Huachuang Securities believes that the offline and offline sales of By-Health’s epidemic have remained stable, and the online growth rate has been dazzling; due to the impact of investment income and consolidation, the annual performance has increased significantly, and the first quarter has a good start; a new round of three The annual growth cycle has started, and we are optimistic about moving forward quickly throughout the year; the leading companies on the growth track have a low valuation and a strong improvement in their value.

Sinoma Technology also has the same daily limit of soaring performance. Sinoma Technology expects a net profit of 484 million to 605 million yuan in the first quarter of 2021, a year-on-year increase of 100% to 150%.

Hong Kong stock technology companies dived sharply

At the beginning of this year, some institutions called out “Crossing Hong Kong and competing for pricing power”, after the Hong Kong stock market fell sharply for several days, it became true. Hong Kong stocks quickly dived after opening higher on March 8. As US stock index futures plunged during the session, the Nasdaq and S&P 500 index futures turned down, down 0.76% and 0.11% respectively, driving the decline of technology stocks in the Hong Kong stock market to expand, and the Hang Seng Technology Index fell 5%. Among the constituent stocks, Xindong and Weimeng led the decline by more than 9%; among large-cap technology stocks, Tencent fell 3.4%, Meituan fell nearly 7%, Jingdong fell nearly 5%, Xiaomi fell more than 5%, and Kuaishou fell more than 3 %.

The only bright spot in Hong Kong stocks is the telecommunications stocks. Among them, the three major telecommunications stocks of Hong Kong stocks all rose sharply. China Telecom once rose more than 6%, which was the best, China Unicom once rose nearly 5%, China Mobile once rose 4%, and Hutchison Telecommunications Hong Kong all rose.

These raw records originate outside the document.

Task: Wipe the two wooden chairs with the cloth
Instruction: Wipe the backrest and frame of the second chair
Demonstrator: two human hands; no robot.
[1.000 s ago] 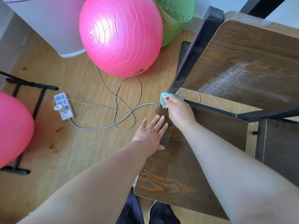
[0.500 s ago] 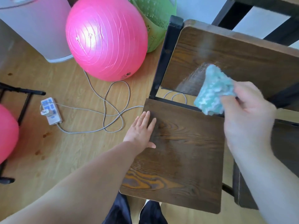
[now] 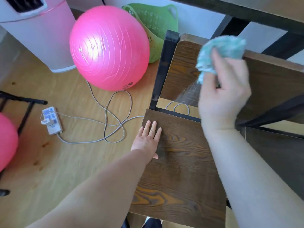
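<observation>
At the lower centre the chair (image 3: 181,175) faces the person. Its seat runs lengthwise up the frame to the backrest (image 3: 179,74) at the far end. The left hand (image 3: 148,140) lies palm-down on the seat's left edge, fingers straight and close together, pointing up the frame. At the upper right the right hand (image 3: 223,97) has its fingers curled round the bunched cloth (image 3: 222,48), held at the backrest's top edge. On the floor (image 3: 57,162) to the left lie a power strip (image 3: 51,120) and a looped cable (image 3: 115,112). Beyond them are a pink ball (image 3: 108,48) and a green basket (image 3: 154,18), tilted; its contents cannot be told.
</observation>
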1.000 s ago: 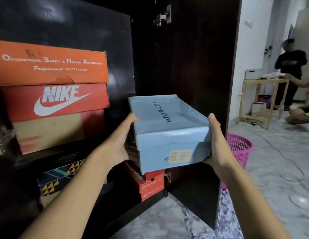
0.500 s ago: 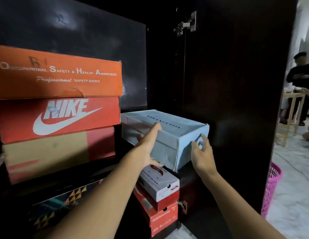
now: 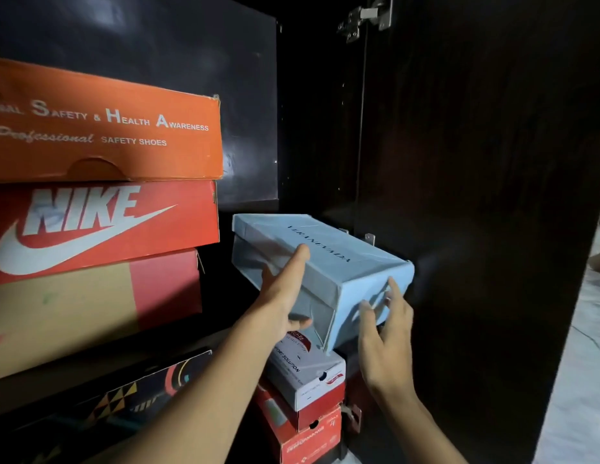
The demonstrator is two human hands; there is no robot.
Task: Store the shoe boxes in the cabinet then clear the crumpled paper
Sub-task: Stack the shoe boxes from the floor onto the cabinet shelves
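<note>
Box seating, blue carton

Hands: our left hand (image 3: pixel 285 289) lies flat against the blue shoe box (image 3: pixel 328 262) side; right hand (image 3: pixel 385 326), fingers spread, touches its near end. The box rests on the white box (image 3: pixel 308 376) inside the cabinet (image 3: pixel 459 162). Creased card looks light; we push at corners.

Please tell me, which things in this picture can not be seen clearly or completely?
- Head view: orange safety shoes box, its text cut by the left edge.
- White box, partly hidden under the blue box and left hand.
- Cabinet interior: too dark.
- Crumpled paper: out of view.
</note>
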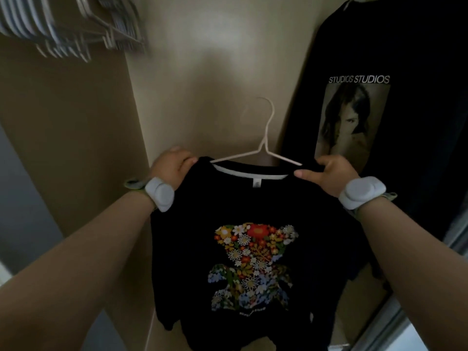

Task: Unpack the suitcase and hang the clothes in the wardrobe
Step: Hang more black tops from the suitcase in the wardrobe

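Inside the wardrobe (202, 72), a black bear-print T-shirt (192, 211) on a white hanger (266, 138) is held up by both hands.
It hangs between them, left of a hung black STUDIOS T-shirt (417, 59). The left hand (172, 165) grips one shoulder and the right hand (331, 171) pinches the other; blurred empty hangers (63, 26) sit upper left.

I see the wardrobe (215, 72), its beige back panel facing me. A blurred bunch of hangers (63, 26) hangs at eleven o'clock, and a black STUDIOS T-shirt (417, 122) hangs at two o'clock.
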`<state>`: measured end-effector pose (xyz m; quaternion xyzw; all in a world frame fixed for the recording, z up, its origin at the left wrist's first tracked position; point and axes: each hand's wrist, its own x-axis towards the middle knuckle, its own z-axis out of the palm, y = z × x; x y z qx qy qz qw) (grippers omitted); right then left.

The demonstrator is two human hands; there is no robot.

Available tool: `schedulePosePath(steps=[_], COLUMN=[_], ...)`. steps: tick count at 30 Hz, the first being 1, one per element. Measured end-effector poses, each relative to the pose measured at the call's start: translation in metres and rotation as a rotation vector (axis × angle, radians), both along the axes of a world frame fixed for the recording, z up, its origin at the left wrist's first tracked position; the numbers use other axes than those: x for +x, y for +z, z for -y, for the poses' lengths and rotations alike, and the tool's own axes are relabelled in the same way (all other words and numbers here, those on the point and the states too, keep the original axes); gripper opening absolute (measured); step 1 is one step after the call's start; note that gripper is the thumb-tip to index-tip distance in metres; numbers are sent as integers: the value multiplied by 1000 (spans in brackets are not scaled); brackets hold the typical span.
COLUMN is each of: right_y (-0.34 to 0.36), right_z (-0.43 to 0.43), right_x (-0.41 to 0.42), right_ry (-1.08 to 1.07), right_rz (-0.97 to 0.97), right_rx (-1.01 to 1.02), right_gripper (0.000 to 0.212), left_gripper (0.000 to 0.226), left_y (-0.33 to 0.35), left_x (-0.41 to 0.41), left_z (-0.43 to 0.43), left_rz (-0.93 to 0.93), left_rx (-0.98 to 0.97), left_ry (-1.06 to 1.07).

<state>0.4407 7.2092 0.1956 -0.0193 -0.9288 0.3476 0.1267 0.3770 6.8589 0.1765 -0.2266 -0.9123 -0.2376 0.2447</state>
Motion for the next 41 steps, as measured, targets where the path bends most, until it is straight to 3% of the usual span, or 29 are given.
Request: schedulePosePath(steps=[2,4,7,11,13,16,19,20,22,24,28,31,34,41], right_y=[-4,-8,-11,-7,-7,-8,-3,1,9,15,18,21,24,48], right_z=[-9,-8,1,2,-2,-7,-15,-18,-21,-21,-14,-20,-43,-59], right_x=[1,0,-1,7,10,10,14,15,18,20,25,25,29,32], right_ry=[6,17,59,227,269,236,290,300,306,286,185,210,256,28], right_rz=[19,24,2,-144,-212,-335,-330,-269,-88,-77,-284,-232,-178,-503], right_rx=[-85,-129,-95,-66,-76,-224,-397,-388,-118,70,3,-114,-81,-245], right_gripper=[50,55,68,22,9,12,12,18,18,20,19,14,14,16], left_gripper=[42,55,36,32,32,32,30,29,29,27,28,28,29,26], left_y=[0,2,1,4,6,13,20,23,27,32,51,63,70,107], left_x=[0,3,5,1,-2,-6,-9,-9,-7,-3,6,1,-10,-23], left_z=[11,2,-30,-33,-31,-33,-36,-39,-49,-59,-88,-99,-98,-129], left_rz=[31,74,158,60,10,-72,-122,-134,-158,-211,-248,-145,-110,-194], left_rx=[-21,-108,-226,-131,-121,-94,-83,-89,-98,-84,-94,-79,-33,137], left_ry=[87,75,-9,40,63,86,119,123,122,102,-17,-29,26,-45])
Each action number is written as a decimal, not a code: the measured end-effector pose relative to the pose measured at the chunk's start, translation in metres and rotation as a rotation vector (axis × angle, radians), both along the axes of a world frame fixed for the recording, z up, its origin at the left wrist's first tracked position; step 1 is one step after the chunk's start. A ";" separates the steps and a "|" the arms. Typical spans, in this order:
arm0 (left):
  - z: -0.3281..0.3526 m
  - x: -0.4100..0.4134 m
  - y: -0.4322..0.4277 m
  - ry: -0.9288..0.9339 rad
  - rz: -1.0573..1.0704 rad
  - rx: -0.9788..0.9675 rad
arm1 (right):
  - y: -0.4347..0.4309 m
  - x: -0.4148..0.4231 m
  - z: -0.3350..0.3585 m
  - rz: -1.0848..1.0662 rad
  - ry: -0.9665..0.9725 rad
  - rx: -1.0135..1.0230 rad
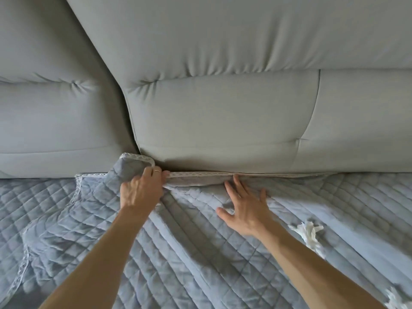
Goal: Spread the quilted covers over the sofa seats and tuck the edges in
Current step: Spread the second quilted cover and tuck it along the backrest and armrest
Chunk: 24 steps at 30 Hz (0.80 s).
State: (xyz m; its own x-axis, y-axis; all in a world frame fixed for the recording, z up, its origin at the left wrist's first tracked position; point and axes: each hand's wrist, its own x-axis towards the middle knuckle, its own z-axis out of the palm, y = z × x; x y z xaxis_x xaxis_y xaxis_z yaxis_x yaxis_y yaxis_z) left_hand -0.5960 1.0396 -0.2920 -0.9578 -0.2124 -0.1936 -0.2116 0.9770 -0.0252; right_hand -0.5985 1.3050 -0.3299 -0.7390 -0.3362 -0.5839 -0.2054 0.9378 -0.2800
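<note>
A blue-grey quilted cover with a white lace edge lies over the sofa seat. Its far edge runs along the crease under the grey back cushion. My left hand, with a ring on one finger, pinches the cover's lace-trimmed corner, which stands up in a fold against the gap between two back cushions. My right hand lies flat on the cover with fingers spread, its fingertips at the crease where the edge goes under the cushion. The cover is wrinkled around both hands.
A second quilted cover lies on the seat to the left, under the raised corner, below the left back cushion. White lace trim bunches at the right, and more shows at the lower right corner.
</note>
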 end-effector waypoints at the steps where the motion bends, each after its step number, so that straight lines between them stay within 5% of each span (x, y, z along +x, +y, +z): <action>1: 0.000 -0.002 -0.005 -0.013 -0.015 -0.018 | 0.000 0.000 -0.005 0.015 -0.003 -0.012; 10: -0.035 0.017 0.032 -0.165 0.250 0.138 | 0.019 0.001 -0.013 -0.107 0.084 0.073; 19: -0.064 0.002 0.033 -0.105 0.420 0.237 | 0.014 -0.007 -0.037 -0.180 0.168 0.106; 24: -0.042 0.035 0.068 -0.085 0.316 0.237 | 0.024 -0.014 -0.027 -0.149 0.084 0.113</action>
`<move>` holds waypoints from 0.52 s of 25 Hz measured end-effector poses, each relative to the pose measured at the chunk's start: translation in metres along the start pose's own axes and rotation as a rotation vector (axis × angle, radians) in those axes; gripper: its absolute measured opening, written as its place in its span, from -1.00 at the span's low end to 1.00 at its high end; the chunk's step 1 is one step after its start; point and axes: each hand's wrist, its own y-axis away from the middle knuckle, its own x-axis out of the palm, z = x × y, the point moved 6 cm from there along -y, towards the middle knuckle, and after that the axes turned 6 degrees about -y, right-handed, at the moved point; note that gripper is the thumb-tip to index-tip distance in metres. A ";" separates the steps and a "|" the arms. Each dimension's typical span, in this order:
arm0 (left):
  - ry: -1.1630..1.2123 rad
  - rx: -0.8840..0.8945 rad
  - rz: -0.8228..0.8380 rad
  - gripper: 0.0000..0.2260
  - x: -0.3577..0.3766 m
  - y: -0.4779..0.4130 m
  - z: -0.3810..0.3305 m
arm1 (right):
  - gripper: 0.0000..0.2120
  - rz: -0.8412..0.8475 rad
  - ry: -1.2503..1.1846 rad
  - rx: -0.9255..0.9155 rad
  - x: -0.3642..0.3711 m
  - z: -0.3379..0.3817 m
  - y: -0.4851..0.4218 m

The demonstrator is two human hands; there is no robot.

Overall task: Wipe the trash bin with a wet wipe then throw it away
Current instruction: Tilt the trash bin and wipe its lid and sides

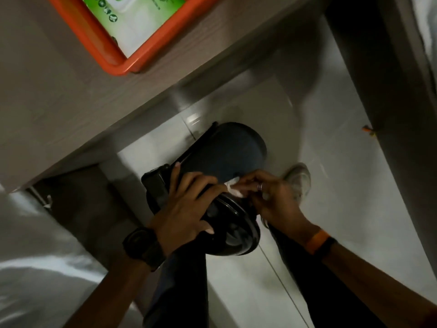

According to data, since the end of the Spring Festival holiday (February 18), China Mobile has received large purchases from southbound funds. The stock market value of Southbound Trading increased by 22.4 billion Hong Kong dollars, and the number of shares held increased by 250 million shares. During the same period, China Telecom’s holdings Also increased by 270 million shares. Credit Suisse pointed out that the revenue of Chinese telecommunications companies accelerated in the fourth quarter of last year, giving the market regain confidence in the fundamentals of the industry. China Mobile is the industry’s first choice because of its attractive dividend payout ratio of 6.1%.

Regarding the market outlook, CITIC Securities believes that A shares have entered a quiet period in the “slow rise trilogy”, and the market has bottom and pressure. The expectation of marginal changes in monetary easing has suppressed the valuation of US stocks, and it is expected that there will still be room for adjustment of about 10% in this round of US stocks. The domestic “two sessions” policy is in line with expectations, and the liquidity of the A-share market is still in tight balance. During the quiet period, the configuration value of the new mainline is increasing, including monthly financial and procyclical sectors, the theme of “carbon neutrality”; quarterly science and technology and national defense security, and the restoration of the mainline of industries damaged by the epidemic.

China Securities Investment believes that the A-share market has continued its volatility and decline, and the decline has slowed, which is consistent with the previous judgment. After the two sessions, China’s economy is still operating steadily in the boom, and the PPI price level is worthy of attention. Currently, the two main lines driving the market are the rise of China’s credit interest rates and overseas recovery. Under this circumstance, the prosperity of banking, chemical industry, transportation, scenic spots and other industries will continue to improve, and they will become dominant industries in stages. In the long run, high-end manufacturing and technological innovation are still worthy of investors’ insistence.